Face à la pénurie qui s'installe, les autorités débloquent certains dépôts, comme celui de Fos-sur-Mer (Bouches-du-Rhône), mais le mouvement fait tache d'huile. "La grève dans le raffinage, ça a donné un appel d'air, juge Emmanuel Lépine. C'était d'ailleurs le but." "Avec les déblocages, on monte d'un degré dans l'intolérance et dans l'intransigeance du gouvernement", ajoute Marie-Claire Cailletaud, porte-parole de la fédération Mines Energie de la CGT.

Les transports en grève jusqu'à l'Euro ?

"On a appelé nos syndiqués à hausser le ton et à élargir le mouvement, explique-t-elle à francetv info.
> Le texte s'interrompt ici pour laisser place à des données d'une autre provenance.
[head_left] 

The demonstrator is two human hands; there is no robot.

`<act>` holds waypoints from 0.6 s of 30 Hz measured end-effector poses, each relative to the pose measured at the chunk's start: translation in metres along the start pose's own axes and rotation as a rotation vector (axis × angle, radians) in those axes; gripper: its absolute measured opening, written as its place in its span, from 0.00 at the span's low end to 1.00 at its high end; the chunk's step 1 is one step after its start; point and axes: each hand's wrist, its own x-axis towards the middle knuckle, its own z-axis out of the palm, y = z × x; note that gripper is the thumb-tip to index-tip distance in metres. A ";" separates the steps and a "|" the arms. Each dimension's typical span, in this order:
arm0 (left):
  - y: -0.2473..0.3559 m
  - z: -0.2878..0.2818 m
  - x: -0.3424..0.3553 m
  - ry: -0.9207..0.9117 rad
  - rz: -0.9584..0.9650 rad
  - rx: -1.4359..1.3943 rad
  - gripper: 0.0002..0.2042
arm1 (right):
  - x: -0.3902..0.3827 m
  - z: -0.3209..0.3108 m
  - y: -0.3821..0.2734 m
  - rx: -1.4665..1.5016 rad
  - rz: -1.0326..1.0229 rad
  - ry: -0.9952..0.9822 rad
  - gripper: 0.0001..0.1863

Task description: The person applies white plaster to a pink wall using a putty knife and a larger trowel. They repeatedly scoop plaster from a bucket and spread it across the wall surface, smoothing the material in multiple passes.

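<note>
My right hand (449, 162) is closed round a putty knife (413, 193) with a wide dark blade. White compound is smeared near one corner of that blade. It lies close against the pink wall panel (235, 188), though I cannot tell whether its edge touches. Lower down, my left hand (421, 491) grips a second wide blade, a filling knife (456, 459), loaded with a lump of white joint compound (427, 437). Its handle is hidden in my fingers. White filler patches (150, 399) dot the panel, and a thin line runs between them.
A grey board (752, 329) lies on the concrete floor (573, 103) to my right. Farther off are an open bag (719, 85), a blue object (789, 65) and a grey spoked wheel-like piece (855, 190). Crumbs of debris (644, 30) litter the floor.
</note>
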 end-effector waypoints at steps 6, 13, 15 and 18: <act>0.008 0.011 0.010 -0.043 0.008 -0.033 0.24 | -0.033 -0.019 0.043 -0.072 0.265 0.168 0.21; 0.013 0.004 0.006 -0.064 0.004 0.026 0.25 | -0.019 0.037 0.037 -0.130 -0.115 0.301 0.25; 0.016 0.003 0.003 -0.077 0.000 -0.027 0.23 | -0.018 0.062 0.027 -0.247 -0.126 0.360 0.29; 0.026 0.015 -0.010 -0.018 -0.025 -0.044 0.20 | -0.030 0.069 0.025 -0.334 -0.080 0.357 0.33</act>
Après, c'est au syndicat d'organiser une AG localement pour que les salariés s'expriment." Le mot d'ordre est suivi, puisque la grève est votée dans la totalité des 19 centrales nucléaires françaises d'EDF, selon la CGT. Sans pour autant provoquer de problème d'approvisionnement électrique dans l'Hexagone, assure RTE, le gestionnaire du réseau.

Une brèche a-t-elle été ouverte ? Le mouvement social crée en tout cas des dissonances majeures au sein du gouvernement. Michel Sapin a évoqué la possibilité, "peut-être" de toucher à l'article 2 de la loi El Khomri, qui donne la primauté aux accords d'entreprise dans l'aménagement du temps de travail – une ligne rouge pour les syndicats. Le ministre des Finances a été recadré aussi sec par le Premier ministre et le président de la République.

La contestation n'est en tout cas pas terminée. La CGT Cheminots appelle désormais à une grève illimitée et reconductible à partir du 31 mai à la SNCF. Même chose à la RATP, à partir du 2 juin. Le tout à quelques jours de l'Euro seulement… De quoi faire réfléchir le gouvernement ? "La balle est dans le camp du Premier ministre", botte en touche Philippe Martinez.